## INFORMATION SHOWN

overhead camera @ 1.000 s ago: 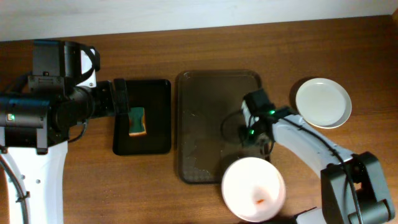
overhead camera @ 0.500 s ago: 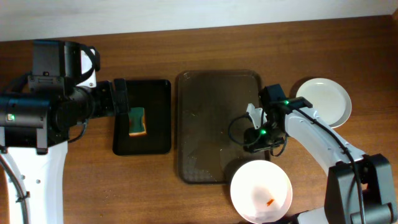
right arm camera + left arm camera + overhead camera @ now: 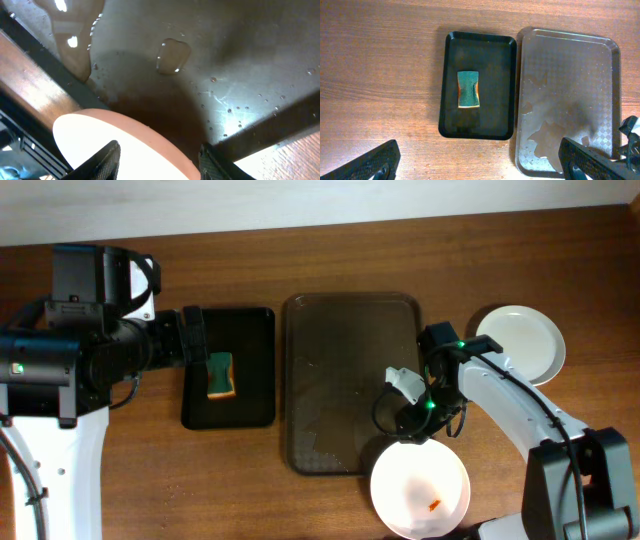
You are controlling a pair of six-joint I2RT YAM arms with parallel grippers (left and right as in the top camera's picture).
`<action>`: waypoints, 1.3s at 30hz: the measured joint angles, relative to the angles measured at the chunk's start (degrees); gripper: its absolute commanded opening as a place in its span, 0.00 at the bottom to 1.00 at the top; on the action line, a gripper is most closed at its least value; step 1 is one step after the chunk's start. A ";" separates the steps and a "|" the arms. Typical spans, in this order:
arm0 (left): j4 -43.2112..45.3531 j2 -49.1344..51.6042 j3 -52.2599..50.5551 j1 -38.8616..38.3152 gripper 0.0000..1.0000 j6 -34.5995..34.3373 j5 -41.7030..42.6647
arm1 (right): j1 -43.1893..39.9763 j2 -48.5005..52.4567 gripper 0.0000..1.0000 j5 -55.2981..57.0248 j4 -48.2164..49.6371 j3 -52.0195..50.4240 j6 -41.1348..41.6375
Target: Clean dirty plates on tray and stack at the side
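The right gripper [image 3: 159,160] clamps an orange-smeared plate [image 3: 420,492] at the tray's [image 3: 340,340] near-right corner.
A clean plate [image 3: 520,345] lies right of it, sponge tray [image 3: 255,340] left; left gripper [image 3: 193,338] spread wide.

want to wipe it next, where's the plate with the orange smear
Overhead view, bottom edge, right of centre: the round white plate with the orange smear sits at the lower right corner of the dark brown rectangular tray, below the right pincer.

The right claw [image 3: 408,435] has shifted the smeared plate [image 3: 420,492] rightward over the tray [image 3: 350,330]'s corner.
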 measured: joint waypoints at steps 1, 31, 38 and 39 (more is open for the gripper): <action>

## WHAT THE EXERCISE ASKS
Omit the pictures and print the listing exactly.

## COMPLETED EXERCISE
overhead camera @ 1.000 s ago: 
overhead camera @ 0.500 s ago: 
right arm camera + left arm camera + overhead camera @ now: 
You are controlling a pair of six-joint I2RT YAM arms with parallel grippers (left and right as in the top camera's picture).
`<action>`: waypoints, 1.3s at 30hz: the measured joint angles, relative to the angles measured at the chunk's start (degrees); gripper: its absolute commanded opening as a place in its span, 0.00 at the bottom to 1.00 at the top; on the action line, a gripper is most closed at its least value; step 1 is one step after the chunk's start. A ";" separates the steps and a "|" the arms. Typical spans, in this order:
arm0 (left): j4 -43.2112..45.3531 j2 -49.1344..51.6042 j3 -52.2599..50.5551 j1 -38.8616..38.3152 gripper 0.0000..1.0000 j6 -34.5995..34.3373 j5 -41.7030..42.6647
arm1 (right): j1 -43.1893..39.9763 j2 -48.5005..52.4567 gripper 0.0000..1.0000 j5 -55.2981..57.0248 j4 -48.2164..49.6371 j3 -52.0195..50.4240 j6 -41.1348..41.6375
Target: Clean dirty plates on tray and stack at the side
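The right gripper [image 3: 159,160] clamps an orange-smeared plate [image 3: 420,492] at the tray's [image 3: 340,340] near-right corner.
A clean plate [image 3: 520,345] lies right of it, sponge tray [image 3: 255,340] left; left gripper [image 3: 193,338] spread wide.

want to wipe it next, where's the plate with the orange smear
Overhead view, bottom edge, right of centre: the round white plate with the orange smear sits at the lower right corner of the dark brown rectangular tray, below the right pincer.

The right claw [image 3: 408,435] has shifted the smeared plate [image 3: 420,492] rightward over the tray [image 3: 350,330]'s corner.
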 measured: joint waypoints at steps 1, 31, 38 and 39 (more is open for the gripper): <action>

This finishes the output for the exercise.